GOAL OF THE EXERCISE ->
Each line below has to be set down again exactly.

GIVEN DATA ->
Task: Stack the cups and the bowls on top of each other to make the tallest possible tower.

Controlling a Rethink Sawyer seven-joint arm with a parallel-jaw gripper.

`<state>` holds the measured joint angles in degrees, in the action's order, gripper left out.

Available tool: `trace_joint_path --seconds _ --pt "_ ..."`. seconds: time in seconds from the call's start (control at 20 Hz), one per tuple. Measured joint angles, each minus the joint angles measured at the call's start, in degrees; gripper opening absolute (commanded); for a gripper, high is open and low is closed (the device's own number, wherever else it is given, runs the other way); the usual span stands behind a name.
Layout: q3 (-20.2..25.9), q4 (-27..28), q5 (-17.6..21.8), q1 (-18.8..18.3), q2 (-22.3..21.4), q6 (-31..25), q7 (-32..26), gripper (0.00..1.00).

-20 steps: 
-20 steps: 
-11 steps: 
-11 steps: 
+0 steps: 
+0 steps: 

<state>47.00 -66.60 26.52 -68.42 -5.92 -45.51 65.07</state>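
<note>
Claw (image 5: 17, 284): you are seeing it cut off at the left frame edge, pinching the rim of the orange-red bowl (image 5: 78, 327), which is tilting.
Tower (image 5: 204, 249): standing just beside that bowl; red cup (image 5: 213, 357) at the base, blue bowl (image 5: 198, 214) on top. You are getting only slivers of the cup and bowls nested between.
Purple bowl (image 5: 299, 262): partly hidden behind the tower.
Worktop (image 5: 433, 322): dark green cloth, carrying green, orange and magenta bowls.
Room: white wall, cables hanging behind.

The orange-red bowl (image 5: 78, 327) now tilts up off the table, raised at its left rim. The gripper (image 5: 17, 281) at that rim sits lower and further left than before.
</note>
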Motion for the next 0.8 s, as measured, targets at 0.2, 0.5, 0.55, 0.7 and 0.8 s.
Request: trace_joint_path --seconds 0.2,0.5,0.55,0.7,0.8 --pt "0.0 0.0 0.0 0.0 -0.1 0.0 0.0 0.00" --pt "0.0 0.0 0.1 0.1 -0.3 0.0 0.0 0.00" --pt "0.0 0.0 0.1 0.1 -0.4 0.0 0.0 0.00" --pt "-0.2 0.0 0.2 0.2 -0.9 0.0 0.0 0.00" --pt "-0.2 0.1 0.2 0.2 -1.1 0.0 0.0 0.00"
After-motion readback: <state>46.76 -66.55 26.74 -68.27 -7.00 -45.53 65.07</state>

EXERCISE SOLUTION ->
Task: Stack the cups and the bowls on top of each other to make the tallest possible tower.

Controlling a Rethink Sawyer seven-joint arm with a parallel-jaw gripper.

`<state>` holds the measured joint angles in degrees, in the action's order, gripper left out.

Available tool: `trace_joint_path --seconds _ --pt "_ ..."`. seconds: time in seconds from the call's start (control at 20 Hz), one per tuple. Measured joint angles, each minus the joint angles measured at the call's start, in degrees; gripper opening absolute (commanded); for a gripper, high is open and low is closed (the device's own number, wherever else it is given, runs the other way); the usual span stands behind a name.
Layout: q3 (-20.2..25.9), q4 (-27..28), q5 (-17.6..21.8), q1 (-18.8..18.3), q2 (-22.3..21.4), q6 (-31..25), q7 (-32..26), gripper (0.00..1.00).

-20 steps: 
-20 steps: 
-11 steps: 
-11 steps: 
+0 steps: 
+0 steps: 

<state>47.00 -66.60 26.52 -68.42 -5.92 -45.51 65.07</state>
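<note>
Claw (image 5: 17, 284): you are seeing it cut off at the left frame edge, pinching the rim of the orange-red bowl (image 5: 78, 327), which is tilting.
Tower (image 5: 204, 249): standing just beside that bowl; red cup (image 5: 213, 357) at the base, blue bowl (image 5: 198, 214) on top. You are getting only slivers of the cup and bowls nested between.
Purple bowl (image 5: 299, 262): partly hidden behind the tower.
Worktop (image 5: 433, 322): dark green cloth, carrying green, orange and magenta bowls.
Room: white wall, cables hanging behind.

The orange-red bowl (image 5: 78, 327) now tilts up off the table, raised at its left rim. The gripper (image 5: 17, 281) at that rim sits lower and further left than before.
</note>
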Motion for the next 0.8 s, as measured, targets at 0.2, 0.5, 0.55, 0.7 and 0.8 s.
Request: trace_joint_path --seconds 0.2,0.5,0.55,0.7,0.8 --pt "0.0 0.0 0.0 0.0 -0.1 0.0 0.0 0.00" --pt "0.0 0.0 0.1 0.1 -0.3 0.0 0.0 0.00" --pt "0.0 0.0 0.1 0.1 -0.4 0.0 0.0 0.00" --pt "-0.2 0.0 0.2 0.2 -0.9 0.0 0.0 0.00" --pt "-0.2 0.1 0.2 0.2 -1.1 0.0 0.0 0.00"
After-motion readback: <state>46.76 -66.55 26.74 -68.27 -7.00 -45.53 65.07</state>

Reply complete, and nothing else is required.